Provided records Start Marker
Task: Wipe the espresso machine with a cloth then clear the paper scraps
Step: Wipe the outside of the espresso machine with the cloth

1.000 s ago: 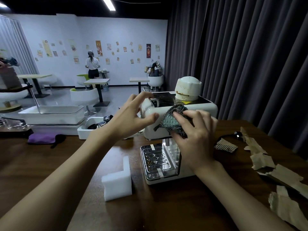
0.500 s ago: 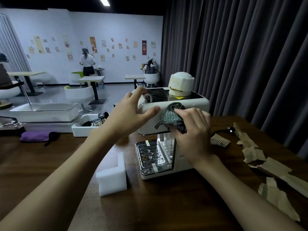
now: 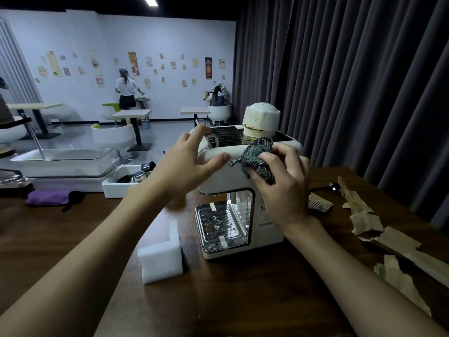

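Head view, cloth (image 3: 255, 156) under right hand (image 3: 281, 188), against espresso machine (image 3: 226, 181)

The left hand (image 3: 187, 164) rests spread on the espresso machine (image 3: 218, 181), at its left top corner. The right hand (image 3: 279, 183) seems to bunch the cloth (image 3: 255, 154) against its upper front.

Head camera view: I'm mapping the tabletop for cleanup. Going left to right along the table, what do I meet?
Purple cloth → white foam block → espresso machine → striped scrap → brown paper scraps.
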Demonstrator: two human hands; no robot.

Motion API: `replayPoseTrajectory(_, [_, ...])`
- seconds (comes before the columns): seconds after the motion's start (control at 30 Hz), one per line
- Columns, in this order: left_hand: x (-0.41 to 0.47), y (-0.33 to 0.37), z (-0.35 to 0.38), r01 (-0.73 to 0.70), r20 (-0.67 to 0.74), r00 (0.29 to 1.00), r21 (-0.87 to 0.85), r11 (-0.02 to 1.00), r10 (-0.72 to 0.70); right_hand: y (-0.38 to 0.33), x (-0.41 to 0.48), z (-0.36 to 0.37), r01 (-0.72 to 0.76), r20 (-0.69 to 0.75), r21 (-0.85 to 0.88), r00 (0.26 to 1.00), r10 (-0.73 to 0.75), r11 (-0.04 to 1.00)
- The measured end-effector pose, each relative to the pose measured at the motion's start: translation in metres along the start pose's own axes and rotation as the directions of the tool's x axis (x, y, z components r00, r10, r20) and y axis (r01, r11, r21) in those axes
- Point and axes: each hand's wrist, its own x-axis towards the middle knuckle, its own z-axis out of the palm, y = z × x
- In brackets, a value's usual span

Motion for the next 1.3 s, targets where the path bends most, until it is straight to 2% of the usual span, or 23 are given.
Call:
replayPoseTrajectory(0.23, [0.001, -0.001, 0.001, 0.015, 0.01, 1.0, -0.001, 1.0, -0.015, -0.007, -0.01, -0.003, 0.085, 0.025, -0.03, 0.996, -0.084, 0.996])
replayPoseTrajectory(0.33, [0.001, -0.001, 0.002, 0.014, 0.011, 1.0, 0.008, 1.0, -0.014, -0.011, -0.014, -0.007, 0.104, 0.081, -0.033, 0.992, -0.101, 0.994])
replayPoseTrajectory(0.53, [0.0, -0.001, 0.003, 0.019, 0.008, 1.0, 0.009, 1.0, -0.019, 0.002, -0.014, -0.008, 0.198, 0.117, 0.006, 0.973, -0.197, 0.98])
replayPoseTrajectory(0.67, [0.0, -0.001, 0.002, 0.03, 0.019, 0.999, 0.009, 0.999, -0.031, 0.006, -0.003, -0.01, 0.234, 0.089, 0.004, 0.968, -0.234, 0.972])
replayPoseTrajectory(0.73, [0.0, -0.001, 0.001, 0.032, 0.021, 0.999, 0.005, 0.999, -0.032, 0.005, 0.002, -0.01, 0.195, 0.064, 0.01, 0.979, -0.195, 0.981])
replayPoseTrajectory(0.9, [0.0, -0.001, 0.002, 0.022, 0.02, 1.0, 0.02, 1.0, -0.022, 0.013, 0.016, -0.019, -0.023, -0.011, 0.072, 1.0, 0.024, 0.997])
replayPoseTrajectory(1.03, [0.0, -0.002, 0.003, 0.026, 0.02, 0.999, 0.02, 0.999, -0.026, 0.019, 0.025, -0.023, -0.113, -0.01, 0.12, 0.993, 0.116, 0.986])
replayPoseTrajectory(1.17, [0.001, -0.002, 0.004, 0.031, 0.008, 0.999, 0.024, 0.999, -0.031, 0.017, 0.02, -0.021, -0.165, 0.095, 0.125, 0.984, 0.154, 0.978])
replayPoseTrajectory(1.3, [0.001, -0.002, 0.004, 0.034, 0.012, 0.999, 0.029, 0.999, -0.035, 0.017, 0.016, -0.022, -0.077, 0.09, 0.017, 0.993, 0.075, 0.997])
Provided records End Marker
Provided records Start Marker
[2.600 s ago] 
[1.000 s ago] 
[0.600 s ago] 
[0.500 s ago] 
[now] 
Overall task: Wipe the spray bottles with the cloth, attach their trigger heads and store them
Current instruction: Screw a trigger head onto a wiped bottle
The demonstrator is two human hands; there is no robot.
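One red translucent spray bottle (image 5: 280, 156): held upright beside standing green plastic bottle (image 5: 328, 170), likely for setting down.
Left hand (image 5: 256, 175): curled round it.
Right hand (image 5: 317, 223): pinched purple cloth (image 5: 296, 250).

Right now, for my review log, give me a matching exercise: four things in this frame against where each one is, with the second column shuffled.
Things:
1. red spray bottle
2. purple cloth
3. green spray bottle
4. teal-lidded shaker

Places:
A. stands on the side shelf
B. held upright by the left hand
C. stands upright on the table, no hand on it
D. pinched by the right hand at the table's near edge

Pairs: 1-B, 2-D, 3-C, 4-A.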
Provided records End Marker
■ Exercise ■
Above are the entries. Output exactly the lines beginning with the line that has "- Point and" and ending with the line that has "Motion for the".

■ Solution to this task ■
- Point and axes: each hand's wrist, its own x-axis towards the middle knuckle, its own z-axis out of the palm, y = z × x
- In brackets, a value's usual span

Motion for the next 1.3 s, targets where the path bends most, until it is straight to 2% of the usual span, or 23 are given.

The required output has now been supplied.